Yes, I am one of those pesky tourists that only get the opportunity to come down once or twice a year. And we usually come down the first or second week of October and fish from Cherry Grove pier - although we have tried a couple of the others.

Yes, we know there is a " run " in the fall, but can someone actually confirm a " run " in the SPRING that would sensibly come in from the other side of the pier ?

Thanks...
JKCarolinaman



Carolina Girl said:


> I was just wondering if the spots have started running yet?

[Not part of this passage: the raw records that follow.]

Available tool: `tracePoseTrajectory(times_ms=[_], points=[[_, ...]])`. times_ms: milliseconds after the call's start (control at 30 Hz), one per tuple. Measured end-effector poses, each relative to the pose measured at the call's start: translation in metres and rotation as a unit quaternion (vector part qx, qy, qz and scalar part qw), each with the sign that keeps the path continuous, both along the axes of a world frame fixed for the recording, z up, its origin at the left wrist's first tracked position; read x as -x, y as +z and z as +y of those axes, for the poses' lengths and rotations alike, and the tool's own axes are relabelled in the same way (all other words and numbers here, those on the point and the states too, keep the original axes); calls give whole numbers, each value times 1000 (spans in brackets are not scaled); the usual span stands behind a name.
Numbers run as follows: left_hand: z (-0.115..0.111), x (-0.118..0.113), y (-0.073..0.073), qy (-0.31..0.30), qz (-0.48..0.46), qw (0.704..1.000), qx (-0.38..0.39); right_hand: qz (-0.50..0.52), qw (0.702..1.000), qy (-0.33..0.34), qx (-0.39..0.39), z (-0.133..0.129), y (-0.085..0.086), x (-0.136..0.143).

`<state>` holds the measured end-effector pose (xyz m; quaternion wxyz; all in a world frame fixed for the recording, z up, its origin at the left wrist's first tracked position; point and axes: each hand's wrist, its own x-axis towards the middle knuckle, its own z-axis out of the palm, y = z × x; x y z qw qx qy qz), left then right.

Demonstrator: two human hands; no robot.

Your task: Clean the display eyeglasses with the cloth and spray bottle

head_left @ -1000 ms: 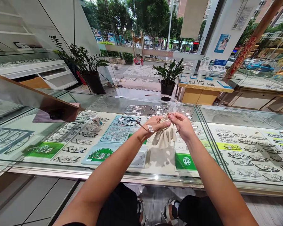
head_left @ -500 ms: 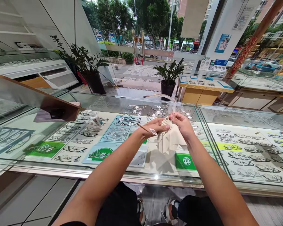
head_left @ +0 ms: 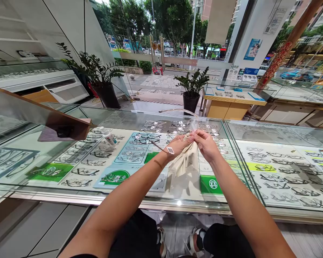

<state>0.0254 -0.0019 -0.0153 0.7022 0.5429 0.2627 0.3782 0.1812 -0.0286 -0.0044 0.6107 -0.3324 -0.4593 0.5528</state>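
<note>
Above the glass counter, both hands meet at a pair of eyeglasses [head_left: 194,124] and a cream cleaning cloth [head_left: 186,160]. My left hand [head_left: 178,145] is closed around the frame and part of the cloth. One temple with a white tag [head_left: 170,150] sticks out to the left over my wrist, while the other arches beyond my fingers. Pinched together, the fingers of my right hand [head_left: 206,144] press the cloth against the glasses. The cloth hangs in folds below both hands. Fingers and cloth hide most of the frame and its near lens.
Many eyeglasses lie inside the glass display case [head_left: 177,202]. On its top at the left are a white bottle [head_left: 108,136] and a wood-framed mirror [head_left: 43,114]. Another display case [head_left: 285,172] adjoins on the right. Potted plants [head_left: 191,102] stand beyond the counter.
The cloth has swung left and bunched into folds. My hands have drawn closer together at the glasses, and the glasses have tilted, with the tagged temple shifted left.
</note>
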Motion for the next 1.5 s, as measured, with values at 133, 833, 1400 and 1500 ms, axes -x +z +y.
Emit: tracePoseTrajectory(times_ms=[133, 833, 1400, 1500], points=[[-3, 3, 9, -49, -34, 997, 45, 31, 999, -1, 31, 0, 4, -3], [-3, -6, 1, 36, 3, 995, -89, 41, 997, -17, 63, 6, -3, -5], [12, 9, 8, 119, -41, 989, -73, -146, 989, -22, 28, 5, -8, -3], [11, 8, 6, 98, -42, 990, -87, -136, 987, -80, -14, 6, -6, -3]])
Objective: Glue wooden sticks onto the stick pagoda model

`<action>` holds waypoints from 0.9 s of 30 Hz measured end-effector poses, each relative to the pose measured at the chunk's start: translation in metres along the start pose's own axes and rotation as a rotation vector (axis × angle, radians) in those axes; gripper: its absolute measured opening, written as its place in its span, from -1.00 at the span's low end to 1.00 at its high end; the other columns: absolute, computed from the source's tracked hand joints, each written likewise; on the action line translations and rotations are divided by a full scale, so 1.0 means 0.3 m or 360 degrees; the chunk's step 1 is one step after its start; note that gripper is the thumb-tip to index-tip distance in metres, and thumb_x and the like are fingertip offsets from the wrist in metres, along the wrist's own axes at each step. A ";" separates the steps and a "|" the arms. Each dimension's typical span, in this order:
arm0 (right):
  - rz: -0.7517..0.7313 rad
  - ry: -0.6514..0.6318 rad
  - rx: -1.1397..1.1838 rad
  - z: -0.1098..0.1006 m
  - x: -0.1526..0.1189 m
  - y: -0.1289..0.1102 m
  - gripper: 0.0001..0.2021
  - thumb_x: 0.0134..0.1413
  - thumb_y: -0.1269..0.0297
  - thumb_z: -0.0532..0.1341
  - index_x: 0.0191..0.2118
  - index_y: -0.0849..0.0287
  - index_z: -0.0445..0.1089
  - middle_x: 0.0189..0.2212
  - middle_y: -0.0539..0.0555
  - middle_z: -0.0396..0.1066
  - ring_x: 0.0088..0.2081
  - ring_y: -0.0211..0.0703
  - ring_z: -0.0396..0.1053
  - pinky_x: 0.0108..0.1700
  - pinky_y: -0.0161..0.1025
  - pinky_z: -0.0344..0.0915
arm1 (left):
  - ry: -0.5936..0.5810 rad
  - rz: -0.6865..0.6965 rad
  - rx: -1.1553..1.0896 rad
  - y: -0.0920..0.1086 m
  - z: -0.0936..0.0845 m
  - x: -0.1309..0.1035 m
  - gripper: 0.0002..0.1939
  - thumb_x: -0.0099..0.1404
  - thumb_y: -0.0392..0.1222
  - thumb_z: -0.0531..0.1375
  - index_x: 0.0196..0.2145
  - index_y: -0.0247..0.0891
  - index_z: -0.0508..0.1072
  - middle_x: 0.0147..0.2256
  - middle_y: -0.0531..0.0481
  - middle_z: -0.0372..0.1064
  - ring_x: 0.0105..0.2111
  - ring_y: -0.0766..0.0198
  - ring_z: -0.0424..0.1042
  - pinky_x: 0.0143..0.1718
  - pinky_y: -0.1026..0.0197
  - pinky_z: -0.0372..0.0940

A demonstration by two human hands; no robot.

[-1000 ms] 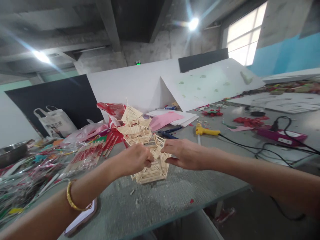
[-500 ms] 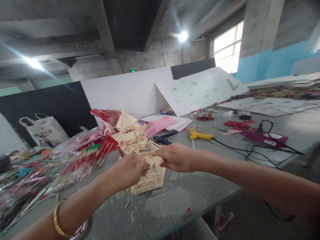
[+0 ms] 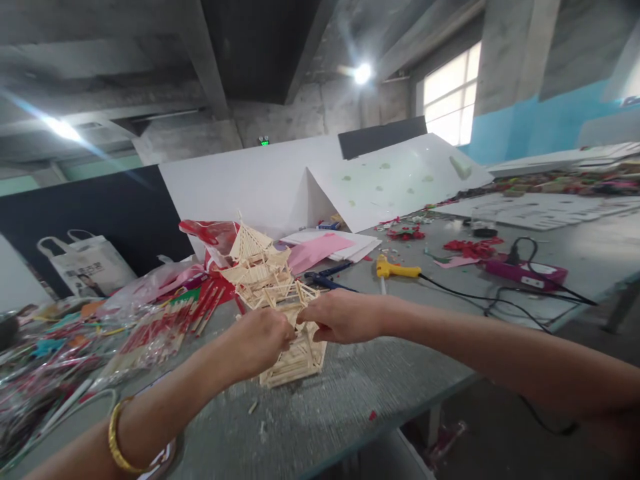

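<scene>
A tiered model of pale wooden sticks [image 3: 295, 363], with a pointed roof at its far end, stands on the grey table [image 3: 320, 427]. My left hand [image 3: 265, 340] is closed at the model's left side, its fingers pinched over the middle part. From the right, my right hand [image 3: 340, 317] reaches over the same part, thumb and fingers drawn together close to the left fingertips. Whatever small piece either hand grips is too small to make out. The hands cover part of the model's middle.
A yellow glue gun [image 3: 397, 269] and blue-handled pliers [image 3: 330, 275] lie beyond my right hand. Farther right is a purple power strip [image 3: 525, 273] with black cables. Bagged red sticks [image 3: 155, 327] and plastic bags crowd the left. White boards [image 3: 250, 187] stand behind.
My right hand has moved slightly left, closer to my left hand. The whole view has shifted a little; the model stays in place on the table.
</scene>
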State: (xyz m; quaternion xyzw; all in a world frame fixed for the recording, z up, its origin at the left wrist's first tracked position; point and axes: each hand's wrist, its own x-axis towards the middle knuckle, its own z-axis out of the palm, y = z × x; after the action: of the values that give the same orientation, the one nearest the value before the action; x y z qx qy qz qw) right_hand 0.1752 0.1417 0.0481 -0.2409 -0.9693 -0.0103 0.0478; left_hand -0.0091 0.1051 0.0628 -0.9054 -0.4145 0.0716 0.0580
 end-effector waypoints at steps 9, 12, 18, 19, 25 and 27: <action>-0.0142 -0.0001 -0.0121 0.014 0.030 0.002 -0.72 0.05 0.29 0.14 -0.09 0.20 0.37 -0.38 0.10 0.47 -0.36 -0.18 0.36 -0.41 -0.32 0.06 | -0.0025 -0.0043 -0.0016 0.003 -0.001 -0.001 -0.79 0.11 -0.44 0.04 -0.53 -0.35 0.44 -0.47 -0.08 0.45 -0.46 0.31 0.38 -0.43 0.31 0.13; -0.0128 -0.0020 -0.0118 0.013 0.036 0.001 -0.74 0.07 0.25 0.14 -0.11 0.18 0.38 -0.41 0.09 0.46 -0.40 -0.20 0.35 -0.45 -0.33 0.02 | -0.0005 -0.0066 0.0031 0.003 0.002 -0.002 -0.79 0.12 -0.44 0.04 -0.52 -0.35 0.45 -0.47 -0.09 0.46 -0.46 0.30 0.38 -0.44 0.31 0.14; -0.0094 -0.0031 -0.0092 0.019 0.048 0.004 -0.79 0.08 0.26 0.14 -0.17 0.16 0.39 -0.41 0.07 0.46 -0.40 -0.22 0.36 -0.45 -0.35 0.01 | 0.0044 -0.0040 0.0011 -0.002 0.007 -0.005 -0.78 0.14 -0.42 0.03 -0.54 -0.35 0.44 -0.52 -0.07 0.43 -0.51 0.31 0.37 -0.47 0.31 0.14; -0.0095 -0.0028 -0.0088 0.022 0.050 0.006 -0.80 0.07 0.27 0.14 -0.18 0.16 0.39 -0.42 0.07 0.46 -0.40 -0.22 0.36 -0.45 -0.35 0.01 | 0.0042 -0.0051 0.0003 -0.003 0.007 -0.005 -0.79 0.14 -0.42 0.04 -0.53 -0.36 0.44 -0.52 -0.08 0.43 -0.51 0.30 0.37 -0.47 0.30 0.14; -0.0142 0.0011 -0.0120 0.040 0.060 0.015 -0.83 0.07 0.27 0.14 -0.21 0.17 0.37 -0.41 0.07 0.46 -0.40 -0.21 0.37 -0.46 -0.35 0.00 | -0.0009 -0.0093 0.0059 0.005 0.006 -0.003 -0.78 0.17 -0.41 0.03 -0.50 -0.36 0.45 -0.49 -0.11 0.44 -0.48 0.29 0.38 -0.46 0.31 0.17; -0.0159 0.0023 -0.0126 0.041 0.061 0.016 -0.83 0.08 0.27 0.13 -0.21 0.17 0.37 -0.40 0.06 0.46 -0.40 -0.21 0.37 -0.46 -0.35 0.00 | -0.0027 -0.0101 0.0072 0.009 0.004 -0.003 -0.78 0.17 -0.41 0.03 -0.51 -0.36 0.45 -0.49 -0.11 0.44 -0.49 0.29 0.38 -0.46 0.30 0.17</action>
State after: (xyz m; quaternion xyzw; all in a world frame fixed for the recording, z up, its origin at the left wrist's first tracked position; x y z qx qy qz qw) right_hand 0.1603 0.1550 0.0377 -0.1939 -0.9786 -0.0528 0.0447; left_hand -0.0081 0.1027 0.0613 -0.8897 -0.4417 0.0866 0.0771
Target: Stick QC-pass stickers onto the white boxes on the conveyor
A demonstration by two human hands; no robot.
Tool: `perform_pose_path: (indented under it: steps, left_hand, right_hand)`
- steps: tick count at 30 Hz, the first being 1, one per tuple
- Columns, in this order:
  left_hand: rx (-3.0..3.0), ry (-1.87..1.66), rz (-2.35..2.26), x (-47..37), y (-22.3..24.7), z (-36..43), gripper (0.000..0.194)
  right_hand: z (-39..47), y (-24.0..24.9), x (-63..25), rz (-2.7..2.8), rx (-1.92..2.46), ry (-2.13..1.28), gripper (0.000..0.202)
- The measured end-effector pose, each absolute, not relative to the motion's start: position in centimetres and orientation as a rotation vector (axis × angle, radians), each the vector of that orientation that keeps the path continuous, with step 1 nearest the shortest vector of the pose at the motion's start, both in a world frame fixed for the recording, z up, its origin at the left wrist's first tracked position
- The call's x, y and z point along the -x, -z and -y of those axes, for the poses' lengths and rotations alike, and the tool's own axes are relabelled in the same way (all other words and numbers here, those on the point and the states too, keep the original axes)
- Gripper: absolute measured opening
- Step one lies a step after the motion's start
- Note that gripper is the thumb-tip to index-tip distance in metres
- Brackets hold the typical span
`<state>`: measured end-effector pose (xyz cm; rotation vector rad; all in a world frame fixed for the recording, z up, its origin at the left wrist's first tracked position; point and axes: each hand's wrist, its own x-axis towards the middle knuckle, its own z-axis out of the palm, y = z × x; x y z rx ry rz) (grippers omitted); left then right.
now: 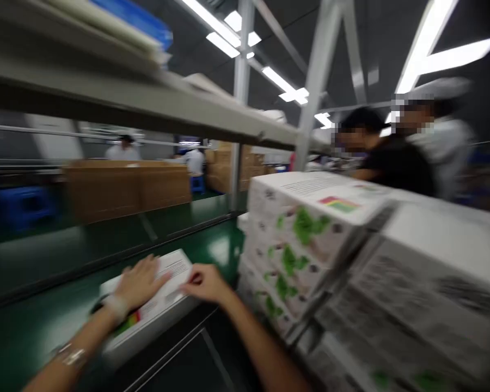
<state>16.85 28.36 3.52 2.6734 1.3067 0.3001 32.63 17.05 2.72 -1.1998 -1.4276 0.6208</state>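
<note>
A flat white printed box (163,305) lies on the green work surface in front of me, a coloured label near its close end. My left hand (141,281) rests flat on the box's top, fingers spread, with a band and a metal bracelet on the wrist. At the box's right edge is my right hand (206,282), thumb and forefinger curled together against it. Whatever may be pinched there is too blurred to make out. Right of this hand stands a stack of white boxes (286,256) with green leaf pictures.
More stacked boxes (445,261) fill the right side. A shelf beam (126,98) and a metal post (316,81) cross above the green surface (36,332). Two people stand beyond the stacks. Brown cartons (130,188) and blue stools (24,206) are at the back left.
</note>
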Motion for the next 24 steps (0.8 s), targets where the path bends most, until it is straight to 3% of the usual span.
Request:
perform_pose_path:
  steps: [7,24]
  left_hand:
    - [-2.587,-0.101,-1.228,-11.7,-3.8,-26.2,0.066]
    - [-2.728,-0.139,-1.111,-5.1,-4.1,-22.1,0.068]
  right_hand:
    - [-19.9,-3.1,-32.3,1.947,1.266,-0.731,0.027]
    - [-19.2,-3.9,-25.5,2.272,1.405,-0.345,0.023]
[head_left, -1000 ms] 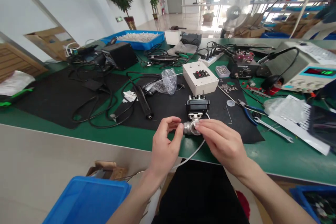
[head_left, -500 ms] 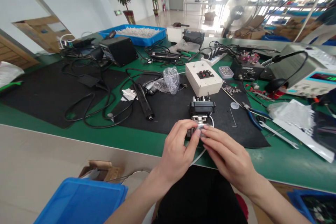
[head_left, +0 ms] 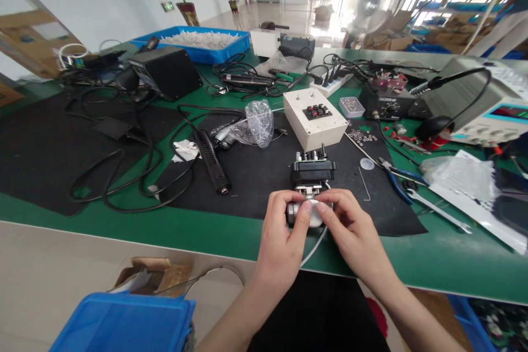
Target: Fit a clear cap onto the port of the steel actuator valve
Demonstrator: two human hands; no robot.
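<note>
A small valve with a silver metal body [head_left: 297, 212] and a black box-shaped top [head_left: 312, 170] stands on the black mat [head_left: 264, 170] near the front edge of the green bench. My left hand [head_left: 284, 236] grips the metal body from the left, thumb and fingers around it. My right hand [head_left: 350, 231] holds it from the right, fingertips pressed on the round near face. A white cable [head_left: 314, 246] runs from the valve down over the bench edge between my wrists.
Behind the valve sits a white control box [head_left: 314, 118] with red and black buttons. Blue-handled pliers [head_left: 394, 173] and a wrench [head_left: 438, 208] lie to the right, a black tool with cables [head_left: 211, 160] to the left. A blue bin [head_left: 124, 322] stands below the bench.
My left hand closed in from beside the valve and now grips its metal body. My right hand stayed on the near face. The view shifted slightly downward.
</note>
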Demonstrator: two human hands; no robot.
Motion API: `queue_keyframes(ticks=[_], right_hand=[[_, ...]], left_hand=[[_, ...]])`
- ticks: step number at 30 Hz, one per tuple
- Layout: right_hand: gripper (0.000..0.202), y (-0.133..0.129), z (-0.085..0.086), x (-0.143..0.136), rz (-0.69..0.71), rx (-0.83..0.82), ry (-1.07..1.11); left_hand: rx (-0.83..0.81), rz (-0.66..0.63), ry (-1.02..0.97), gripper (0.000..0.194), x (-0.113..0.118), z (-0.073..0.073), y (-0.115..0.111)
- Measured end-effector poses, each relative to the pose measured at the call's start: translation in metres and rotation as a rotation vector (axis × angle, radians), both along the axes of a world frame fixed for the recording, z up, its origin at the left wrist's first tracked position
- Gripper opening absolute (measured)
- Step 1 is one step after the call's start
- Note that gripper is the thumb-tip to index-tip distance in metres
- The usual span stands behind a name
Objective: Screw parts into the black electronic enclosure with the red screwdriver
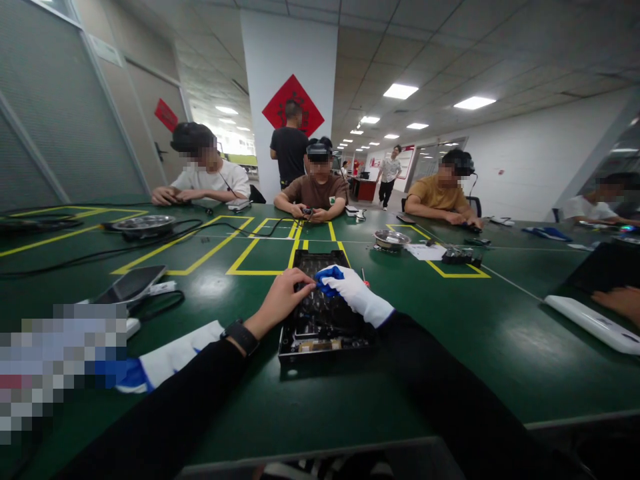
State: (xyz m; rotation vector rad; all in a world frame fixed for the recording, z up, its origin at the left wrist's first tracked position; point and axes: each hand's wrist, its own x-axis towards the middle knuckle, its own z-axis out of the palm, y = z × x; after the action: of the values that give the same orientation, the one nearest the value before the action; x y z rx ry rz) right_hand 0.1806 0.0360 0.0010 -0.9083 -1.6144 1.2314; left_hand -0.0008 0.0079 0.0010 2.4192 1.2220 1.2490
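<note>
A black rectangular tray-like housing (287, 343) with dark parts inside lies on the green table in front of me. My bare left hand (287, 293), with a dark watch on the wrist, reaches over its left side, thumb and fingertips pinched together. Close against those fingertips is my right hand (345, 287) in a white and blue glove, its fingers curled closed. Whatever lies between the fingertips is too small to make out. A screwdriver (366, 279) with a reddish part pokes out behind my right hand, on the table.
A white and blue glove (173, 357) lies to the left, near a dark tablet-like device (133, 285) and cables. Metal bowls (391, 239) stand farther off. A white device (593, 323) lies at right. Yellow tape (255, 272) marks the table. Several people sit around it.
</note>
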Motion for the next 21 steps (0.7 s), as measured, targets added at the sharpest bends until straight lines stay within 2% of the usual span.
queue_keyframes(ticks=[11, 21], right_hand=[[0.02, 0.0012, -0.0027, -0.0005, 0.055, 0.03, 0.008], [0.037, -0.0008, -0.0018, 0.0009, 0.008, 0.122, -0.058]], left_hand=[[0.035, 0.023, -0.02, 0.018, 0.0006, 0.0003, -0.0017], [0.069, 0.008, -0.013, 0.015, 0.0004, 0.002, -0.0037]])
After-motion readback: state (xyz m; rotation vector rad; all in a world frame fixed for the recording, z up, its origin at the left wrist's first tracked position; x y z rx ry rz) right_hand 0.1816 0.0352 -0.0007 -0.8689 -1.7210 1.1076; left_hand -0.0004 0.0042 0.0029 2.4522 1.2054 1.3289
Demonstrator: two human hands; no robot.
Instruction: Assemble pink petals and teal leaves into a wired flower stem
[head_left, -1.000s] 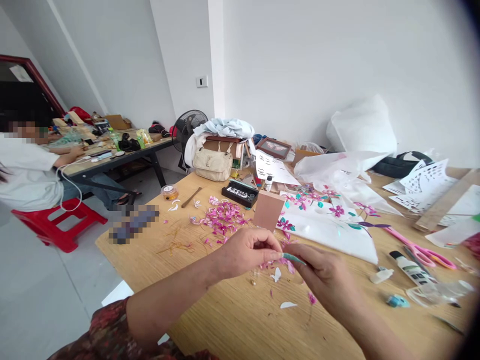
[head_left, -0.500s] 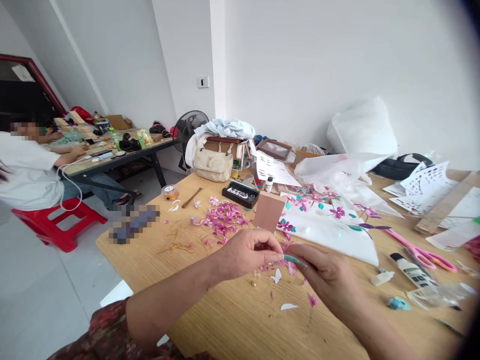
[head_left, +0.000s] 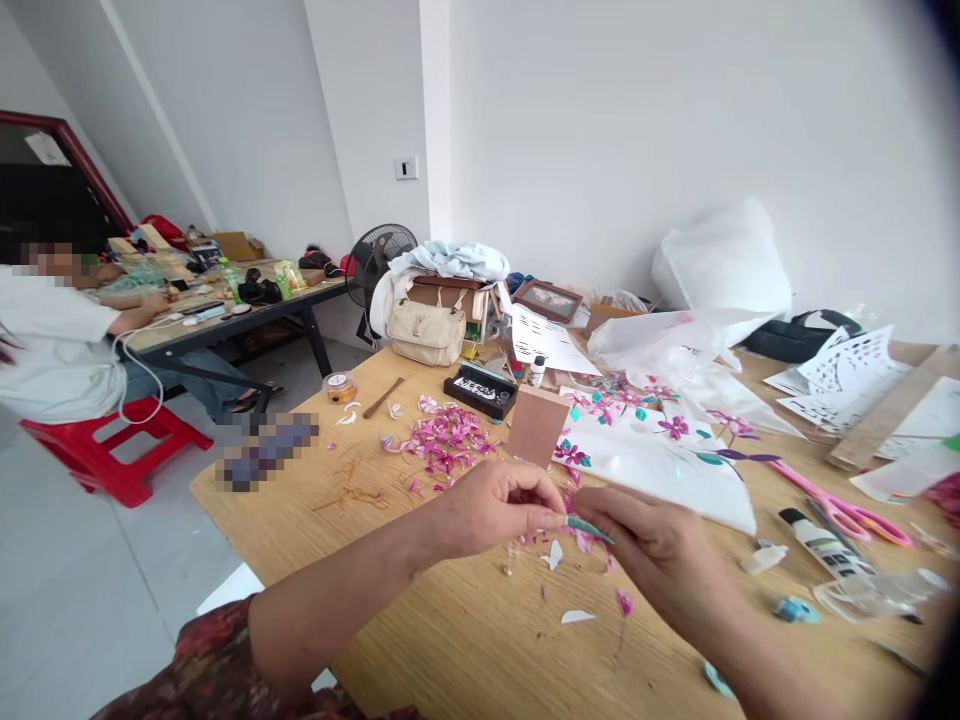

I'm wanting to make a weekend trip, just waiting on the spots to get to the Cherry Grove Area.


----------



## SmoothLures (Feb 13, 2008)

No one really fishes for them this time of year. You'd do better waiting til October and jigging the Spanish and blues and catch whiting whiting right now. You actually have some size to the fish too.


----------



## JOrlick (Mar 20, 2011)

The Fall run is a much much higher concentration of Spots. The 'Spring run' is hardly that at all, they seem to come in waves. You may see spots being pulled over the rails for 10-20 minutes non-stop...then only see them scattered out for the remainder of the day. I never cared much for the elbow to elbow fishing that the fall spot run brings, but I know a lot of people who only pier fish when this is going on.


----------



## SmoothLures (Feb 13, 2008)

JOrlick said:


> The Fall run is a much much higher concentration of Spots. The 'Spring run' is hardly that at all, they seem to come in waves. You may see spots being pulled over the rails for 10-20 minutes non-stop...then only see them scattered out for the remainder of the day. I never cared much for the elbow to elbow fishing that the fall spot run brings, but I know a lot of people who only pier fish when this is going on.


 Yup...if you were to go right now and fish with bloodworms or BWFBs, or BWFBs tipped with shrimp you'll likely catch some spot, croaker, whiting, ect, but you're not going to catch a few hundred over the weekend. Besides there's bigger (and tastier!) fish biting right now and you're not shoulder to shoulder spending $8+ for a pack of worms!


----------